Pcodec: Better Compression for Numerical Sequences
Martin Loncaric, Niels Jeppesen, Ben Zinberg
TL;DR
Pco addresses lossless compression of numerical sequences by representing inputs as latent SIID unsigned integers and applying mode/delta preprocessing followed by a binning-based entropy coder. It proves a theoretical bound showing convergence of binning to the true entropy: $\hat{H} \le H + \frac{3 s \log_2(T)}{k-2s}\frac{T}{T-1}$. The system supports automatic mode and delta encoding selection, plus a DP-based bin optimization and a flexible wrapping format, delivering 29–94% better compression than competing numerical codecs on six real datasets while maintaining fast decompression (often >1 GiB/s per thread).

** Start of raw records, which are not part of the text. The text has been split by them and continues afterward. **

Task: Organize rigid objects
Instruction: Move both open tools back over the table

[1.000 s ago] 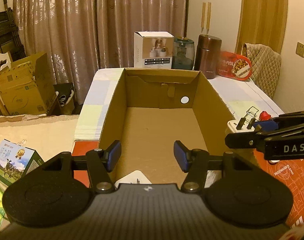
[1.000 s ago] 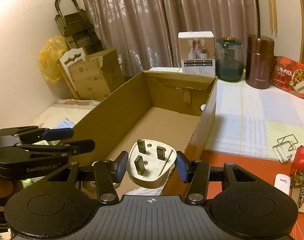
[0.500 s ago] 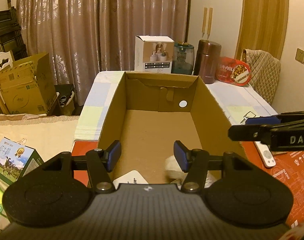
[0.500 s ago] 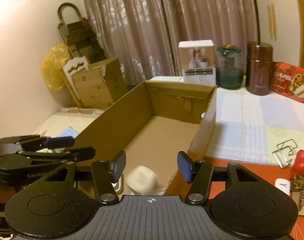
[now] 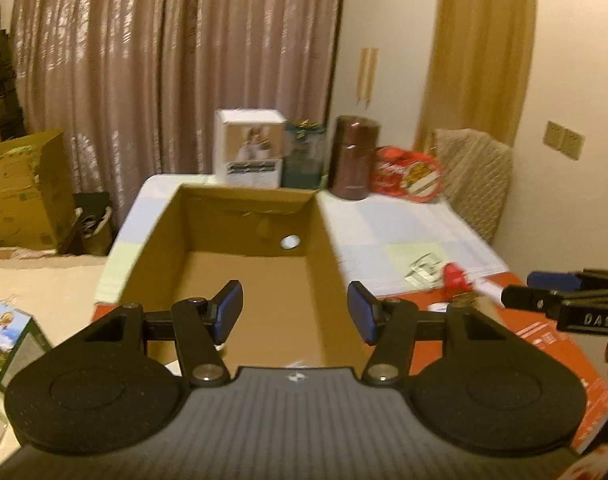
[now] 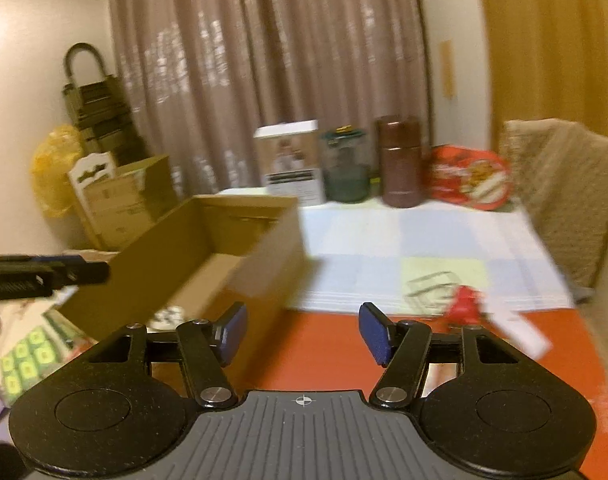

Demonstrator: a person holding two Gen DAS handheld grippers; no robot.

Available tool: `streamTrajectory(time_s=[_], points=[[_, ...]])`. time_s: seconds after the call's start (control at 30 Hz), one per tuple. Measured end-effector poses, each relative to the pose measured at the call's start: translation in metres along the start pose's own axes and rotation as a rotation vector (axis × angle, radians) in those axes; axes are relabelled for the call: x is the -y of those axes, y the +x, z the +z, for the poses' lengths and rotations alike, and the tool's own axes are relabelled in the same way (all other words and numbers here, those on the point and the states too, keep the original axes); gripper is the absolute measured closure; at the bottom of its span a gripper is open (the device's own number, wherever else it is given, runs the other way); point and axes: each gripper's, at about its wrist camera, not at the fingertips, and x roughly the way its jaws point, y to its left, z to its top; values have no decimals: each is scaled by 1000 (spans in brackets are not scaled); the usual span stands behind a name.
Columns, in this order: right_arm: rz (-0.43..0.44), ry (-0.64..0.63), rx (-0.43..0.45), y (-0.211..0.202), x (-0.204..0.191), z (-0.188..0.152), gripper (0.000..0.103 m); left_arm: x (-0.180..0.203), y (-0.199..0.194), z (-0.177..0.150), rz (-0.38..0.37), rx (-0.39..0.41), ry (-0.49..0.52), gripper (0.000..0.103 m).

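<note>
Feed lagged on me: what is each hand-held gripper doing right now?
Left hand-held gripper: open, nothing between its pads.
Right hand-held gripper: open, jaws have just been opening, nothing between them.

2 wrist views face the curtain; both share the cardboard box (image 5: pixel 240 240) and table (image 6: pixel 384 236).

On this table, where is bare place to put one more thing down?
Free: the checked cloth between the cardboard box and the row of containers at the back. The far box floor is also bare. Crowded: the red mat's right end, with wire clips and a red object.
</note>
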Motion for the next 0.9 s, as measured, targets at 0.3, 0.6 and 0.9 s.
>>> streamTrajectory(time_s=[0.3, 0.6, 0.9], points=[[-180, 73, 9, -49, 79, -32, 41, 84, -1, -2, -123, 18, 39, 50], [-246, 151, -30, -46, 138, -66, 41, 150, 56, -38, -188, -66, 88, 46], [-252, 205, -78, -13, 173, -83, 41, 172, 128, -79, -164, -181, 164, 41]])
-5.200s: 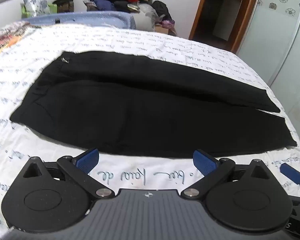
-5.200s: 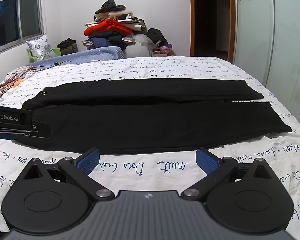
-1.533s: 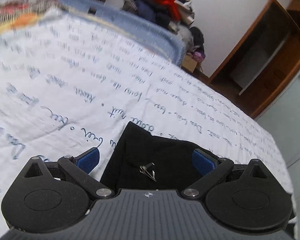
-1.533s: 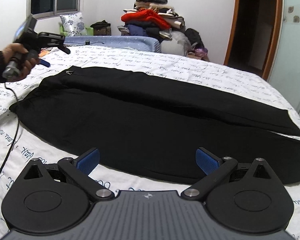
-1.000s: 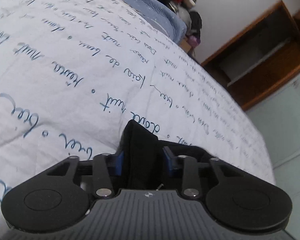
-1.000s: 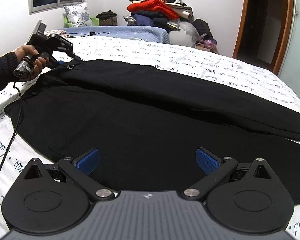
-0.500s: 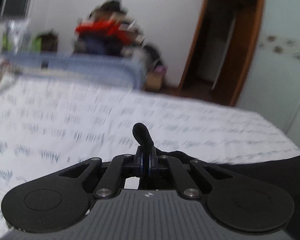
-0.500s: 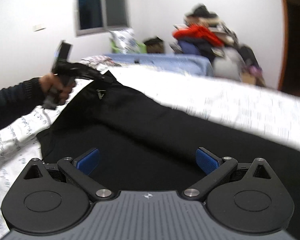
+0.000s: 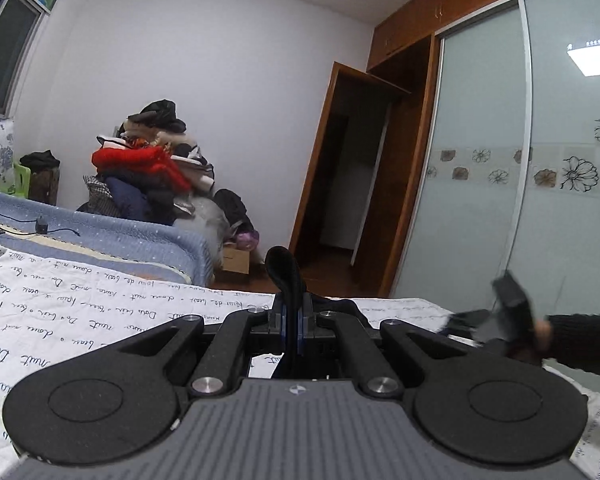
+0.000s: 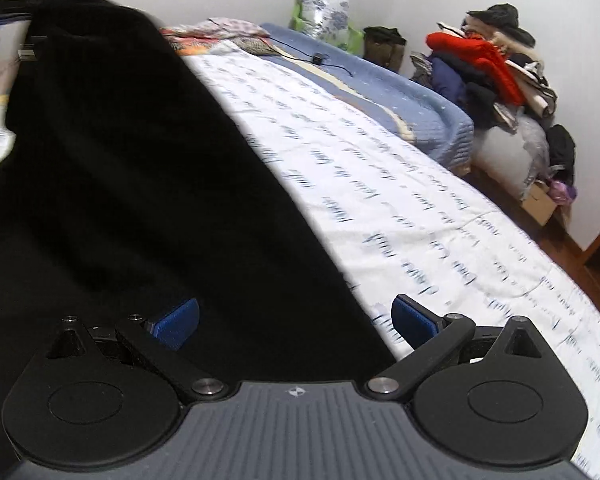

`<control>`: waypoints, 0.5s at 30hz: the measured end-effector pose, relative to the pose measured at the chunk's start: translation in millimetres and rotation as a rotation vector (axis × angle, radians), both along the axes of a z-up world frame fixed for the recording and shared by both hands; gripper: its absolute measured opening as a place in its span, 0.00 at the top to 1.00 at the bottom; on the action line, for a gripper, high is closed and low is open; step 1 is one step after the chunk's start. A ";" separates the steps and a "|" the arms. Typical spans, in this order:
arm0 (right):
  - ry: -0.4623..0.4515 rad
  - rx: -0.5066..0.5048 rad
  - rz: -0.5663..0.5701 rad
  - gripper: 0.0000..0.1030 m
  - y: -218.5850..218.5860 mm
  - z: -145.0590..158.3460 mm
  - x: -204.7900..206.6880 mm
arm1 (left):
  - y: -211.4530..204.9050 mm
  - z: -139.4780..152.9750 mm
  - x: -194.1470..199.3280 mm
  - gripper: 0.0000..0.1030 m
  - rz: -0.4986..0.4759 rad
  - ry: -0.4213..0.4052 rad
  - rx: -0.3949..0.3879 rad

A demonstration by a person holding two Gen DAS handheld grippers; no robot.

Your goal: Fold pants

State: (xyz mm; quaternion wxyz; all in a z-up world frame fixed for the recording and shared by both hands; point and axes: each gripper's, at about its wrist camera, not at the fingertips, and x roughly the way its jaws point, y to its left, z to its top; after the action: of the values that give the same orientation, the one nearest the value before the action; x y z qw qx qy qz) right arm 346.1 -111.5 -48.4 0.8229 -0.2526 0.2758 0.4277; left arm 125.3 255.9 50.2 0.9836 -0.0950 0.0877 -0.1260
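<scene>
Above bed [image 10: 440,208], left gripper [image 9: 290,320] pinches pants [image 9: 282,276].

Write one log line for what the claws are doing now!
left claw: shut on pants | right claw: open | pants: lifted off bed

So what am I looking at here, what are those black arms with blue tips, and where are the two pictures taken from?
A person holds a two-finger gripper in each hand; each carries a camera looking along its fingers. In the left view, the left gripper is shut on a fold of the black pants, raised above the bed. The right hand with its tool shows at the side. In the right view, the right gripper is open, its blue pads apart over the pants, which stretch across the bed. A clothes pile sits behind.
</scene>
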 end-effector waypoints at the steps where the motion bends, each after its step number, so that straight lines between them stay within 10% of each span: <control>1: 0.012 -0.001 0.004 0.00 -0.6 -0.9 3.9 | -0.9 -0.7 -3.2 0.97 -0.001 0.000 0.003; 6: 0.132 -0.014 0.035 0.06 2.6 -12.7 32.3 | -2.4 -5.9 -7.4 0.97 0.010 0.009 0.021; 9: 0.232 0.024 0.029 0.67 -0.2 -16.6 48.8 | -1.4 -6.6 -7.4 0.97 0.006 0.016 0.027; 15: 0.264 0.069 0.028 0.94 -11.1 -5.5 36.6 | 2.3 -7.7 -8.9 0.96 0.031 0.024 0.026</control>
State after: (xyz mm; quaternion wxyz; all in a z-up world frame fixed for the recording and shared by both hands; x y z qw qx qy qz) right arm 382.6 -122.6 -53.9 0.7816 -0.1697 0.3631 0.4779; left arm 116.4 258.1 42.5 0.9854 -0.0852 0.0994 -0.1084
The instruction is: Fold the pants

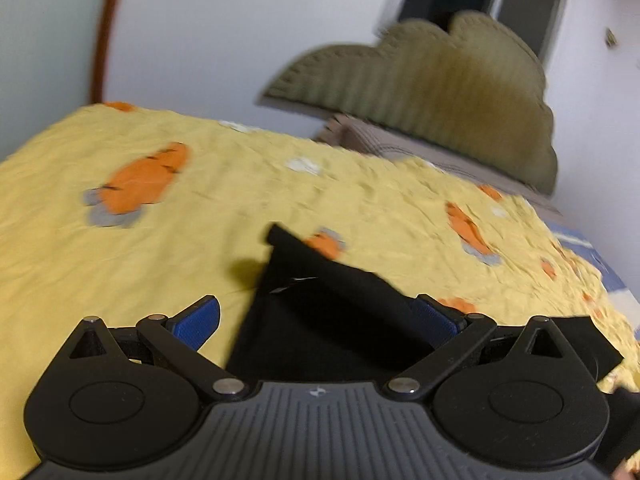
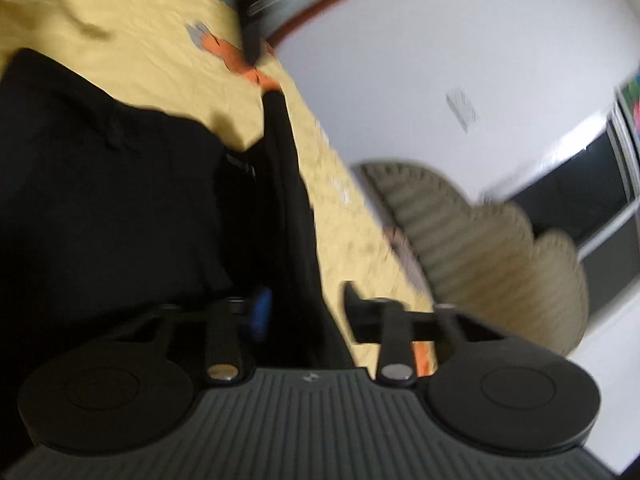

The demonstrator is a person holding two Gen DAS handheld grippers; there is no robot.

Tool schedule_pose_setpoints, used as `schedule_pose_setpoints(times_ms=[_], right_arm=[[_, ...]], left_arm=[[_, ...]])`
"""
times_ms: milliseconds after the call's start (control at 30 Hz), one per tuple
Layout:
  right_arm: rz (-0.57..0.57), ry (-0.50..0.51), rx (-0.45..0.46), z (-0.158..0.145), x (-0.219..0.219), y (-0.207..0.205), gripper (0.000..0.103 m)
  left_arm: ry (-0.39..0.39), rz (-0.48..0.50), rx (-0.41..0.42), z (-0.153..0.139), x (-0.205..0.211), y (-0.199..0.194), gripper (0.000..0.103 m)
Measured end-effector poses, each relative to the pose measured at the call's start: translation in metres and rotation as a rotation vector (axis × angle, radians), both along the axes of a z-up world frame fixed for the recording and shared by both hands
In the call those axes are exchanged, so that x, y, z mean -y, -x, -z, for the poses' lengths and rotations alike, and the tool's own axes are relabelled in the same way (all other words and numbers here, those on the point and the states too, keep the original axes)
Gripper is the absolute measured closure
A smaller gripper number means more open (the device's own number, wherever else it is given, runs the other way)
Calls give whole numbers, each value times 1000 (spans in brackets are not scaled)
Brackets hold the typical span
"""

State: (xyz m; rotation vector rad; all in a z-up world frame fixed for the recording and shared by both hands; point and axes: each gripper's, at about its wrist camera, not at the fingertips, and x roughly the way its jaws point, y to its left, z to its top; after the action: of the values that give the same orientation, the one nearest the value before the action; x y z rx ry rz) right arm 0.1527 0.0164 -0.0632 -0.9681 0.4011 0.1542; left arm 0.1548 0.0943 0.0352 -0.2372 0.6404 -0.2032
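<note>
Black cloth fills the space between the wide-spread blue pads of the left gripper (image 1: 318,322); the pads (image 1: 198,322) stand well apart and do not seem to press on anything, so this gripper reads as released, with the pants (image 1: 320,320) lying under and between its fingers rather than held. In the right wrist view, the right gripper (image 2: 304,312) has its fingers drawn much closer together, and a narrow band of the black fabric runs up through the gap between them. Blur hides the contact, so whether the pads actually pinch that band cannot be told; the jaws look nearly closed but not quite.

Just beyond the grippers, the pants spread as a dark, bunched mass on the bed, on a yellow bedspread (image 1: 120,260) printed with orange carrots. One corner of the cloth points away from the left gripper, and a raised edge stands up in the right view, which suggests a layer is being carried over rather than lying flat. Judging from this, the fold appears to be under way but unfinished: the garment is partly doubled, not yet a neat flat packet, and smoothing remains.

Farther off, an olive scalloped headboard (image 1: 460,92) leans against the white wall (image 1: 200,40).
</note>
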Motion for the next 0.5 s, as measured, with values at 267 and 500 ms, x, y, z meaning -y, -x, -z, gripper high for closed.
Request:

These gains translate to substantial storage savings for large columnar and time-series data, and Pco is already embedded in projects like Zarr and CnosDB; future work includes sharper comparisons to idealized LZ and broader deployment.
Abstract
We present Pcodec (Pco), a format and algorithm for losslessly compressing numerical (float or integer) sequences. Pco's core and most novel component is a binning algorithm that quickly converges to the true entropy of smoothly, independently, and identically distributed (SIID) integers. We mathematically prove this convergence with a practical bound. To accommodate data this is not SIID, Pco has two opinionated preprocessing steps. The first step, Pco's mode, decomposes the numbers into more smoothly distributed integer latent variables. The second step, delta encoding, makes the latents more independently and identically distributed. We demonstrate that Pco achieves 29-94% higher compression ratio than other numerical codecs on six real-world columnar datasets while using less compression time.